• ASSIGNED TASK:
Copy out the material in full. Leave every line as it is.

• STORED DATA:
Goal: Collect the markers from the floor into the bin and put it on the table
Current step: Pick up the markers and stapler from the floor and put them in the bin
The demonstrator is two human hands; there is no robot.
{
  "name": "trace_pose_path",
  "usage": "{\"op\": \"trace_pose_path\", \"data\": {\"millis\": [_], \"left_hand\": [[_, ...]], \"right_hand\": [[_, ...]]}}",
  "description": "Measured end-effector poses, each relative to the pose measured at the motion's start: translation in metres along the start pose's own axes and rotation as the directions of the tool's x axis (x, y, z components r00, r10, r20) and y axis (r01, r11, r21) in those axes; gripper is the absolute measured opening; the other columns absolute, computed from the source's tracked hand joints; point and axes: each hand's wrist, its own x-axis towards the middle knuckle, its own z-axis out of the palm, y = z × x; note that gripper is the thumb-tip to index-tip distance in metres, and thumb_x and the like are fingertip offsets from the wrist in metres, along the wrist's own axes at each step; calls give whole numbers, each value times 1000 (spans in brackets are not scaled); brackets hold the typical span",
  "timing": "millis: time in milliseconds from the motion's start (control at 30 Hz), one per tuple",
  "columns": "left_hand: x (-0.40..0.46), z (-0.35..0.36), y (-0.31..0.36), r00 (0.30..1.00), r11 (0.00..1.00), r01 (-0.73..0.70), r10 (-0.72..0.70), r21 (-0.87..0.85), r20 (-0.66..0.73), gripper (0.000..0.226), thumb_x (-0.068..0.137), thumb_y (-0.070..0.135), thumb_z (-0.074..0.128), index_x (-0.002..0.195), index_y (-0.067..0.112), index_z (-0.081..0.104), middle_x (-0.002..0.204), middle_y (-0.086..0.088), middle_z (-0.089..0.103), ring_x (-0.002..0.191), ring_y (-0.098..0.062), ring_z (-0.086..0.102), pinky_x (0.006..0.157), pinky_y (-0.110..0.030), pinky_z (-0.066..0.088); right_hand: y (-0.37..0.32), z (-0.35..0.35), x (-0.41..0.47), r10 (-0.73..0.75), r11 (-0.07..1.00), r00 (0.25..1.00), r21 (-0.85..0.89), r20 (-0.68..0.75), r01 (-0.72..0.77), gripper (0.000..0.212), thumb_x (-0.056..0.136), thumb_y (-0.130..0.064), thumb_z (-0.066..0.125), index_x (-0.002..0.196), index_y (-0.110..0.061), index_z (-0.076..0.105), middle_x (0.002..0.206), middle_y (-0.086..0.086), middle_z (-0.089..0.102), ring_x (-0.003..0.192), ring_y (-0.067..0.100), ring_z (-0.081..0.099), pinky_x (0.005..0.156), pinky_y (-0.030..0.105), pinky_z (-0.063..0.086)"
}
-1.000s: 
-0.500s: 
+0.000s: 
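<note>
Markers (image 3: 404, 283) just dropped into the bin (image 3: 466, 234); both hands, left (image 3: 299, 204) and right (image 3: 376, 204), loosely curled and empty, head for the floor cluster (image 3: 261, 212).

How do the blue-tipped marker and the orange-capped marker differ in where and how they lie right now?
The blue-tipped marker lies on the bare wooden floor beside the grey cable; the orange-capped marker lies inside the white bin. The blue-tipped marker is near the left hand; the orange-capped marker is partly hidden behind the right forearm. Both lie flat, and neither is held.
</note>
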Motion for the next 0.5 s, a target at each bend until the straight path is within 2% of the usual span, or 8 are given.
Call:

• YOUR RESPONSE:
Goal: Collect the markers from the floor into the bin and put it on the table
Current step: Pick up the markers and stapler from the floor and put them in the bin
The demonstrator is two human hands; there is no robot.
{
  "name": "trace_pose_path",
  "usage": "{\"op\": \"trace_pose_path\", \"data\": {\"millis\": [_], \"left_hand\": [[_, ...]], \"right_hand\": [[_, ...]]}}",
  "description": "Measured end-effector poses, each relative to the pose measured at the motion's start: translation in metres along the start pose's own axes and rotation as the directions of the tool's x axis (x, y, z components r00, r10, r20) and y axis (r01, r11, r21) in those axes; gripper is the absolute measured opening; the other columns absolute, computed from the source's tracked hand joints; point and axes: each hand's wrist, its own x-axis towards the middle knuckle, its own z-axis out of the palm, y = z × x; note that gripper is the thumb-tip to index-tip distance in metres, and thumb_x and the like are fingertip offsets from the wrist in metres, along the wrist's own axes at each step; calls give whole numbers, each value times 1000 (spans in brackets are not scaled); brackets hold the typical span",
  "timing": "millis: time in milliseconds from the motion's start (control at 30 Hz), one per tuple",
  "columns": "left_hand: x (-0.40..0.46), z (-0.35..0.36), y (-0.31..0.36), r00 (0.30..1.00), r11 (0.00..1.00), r01 (-0.73..0.70), r10 (-0.72..0.70), r21 (-0.87..0.85), r20 (-0.66..0.73), gripper (0.000..0.226), thumb_x (-0.068..0.137), thumb_y (-0.070..0.135), thumb_z (-0.074..0.128), index_x (-0.002..0.195), index_y (-0.067..0.112), index_z (-0.081..0.104), middle_x (-0.002..0.204), middle_y (-0.086..0.088), middle_z (-0.089..0.103), ring_x (-0.002..0.191), ring_y (-0.098..0.062), ring_z (-0.086..0.102), pinky_x (0.006..0.157), pinky_y (-0.110..0.030), pinky_z (-0.066..0.088); right_hand: y (-0.37..0.32), z (-0.35..0.35), x (-0.41..0.47), r10 (-0.73..0.75), r11 (-0.07..1.00), r00 (0.25..1.00), r21 (-0.85..0.89), r20 (-0.68..0.75), r01 (-0.72..0.77), gripper (0.000..0.212), thumb_x (-0.056..0.136), thumb_y (-0.130..0.064), thumb_z (-0.066..0.125), index_x (-0.002..0.196), index_y (-0.110..0.061), index_z (-0.076..0.105), middle_x (0.002..0.206), middle_y (-0.086..0.086), middle_z (-0.089..0.102), ring_x (-0.003..0.192), ring_y (-0.067..0.100), ring_z (-0.081..0.099), pinky_x (0.005..0.156), pinky_y (-0.030..0.105), pinky_z (-0.063..0.086)"
}
-1.000s: 
-0.500s: 
+0.000s: 
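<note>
Markers (image 3: 404, 283) just dropped into the bin (image 3: 466, 234); both hands, left (image 3: 299, 204) and right (image 3: 376, 204), loosely curled and empty, head for the floor cluster (image 3: 261, 212).

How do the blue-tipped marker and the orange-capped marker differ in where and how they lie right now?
The blue-tipped marker lies on the bare wooden floor beside the grey cable; the orange-capped marker lies inside the white bin. The blue-tipped marker is near the left hand; the orange-capped marker is partly hidden behind the right forearm. Both lie flat, and neither is held.
</note>
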Motion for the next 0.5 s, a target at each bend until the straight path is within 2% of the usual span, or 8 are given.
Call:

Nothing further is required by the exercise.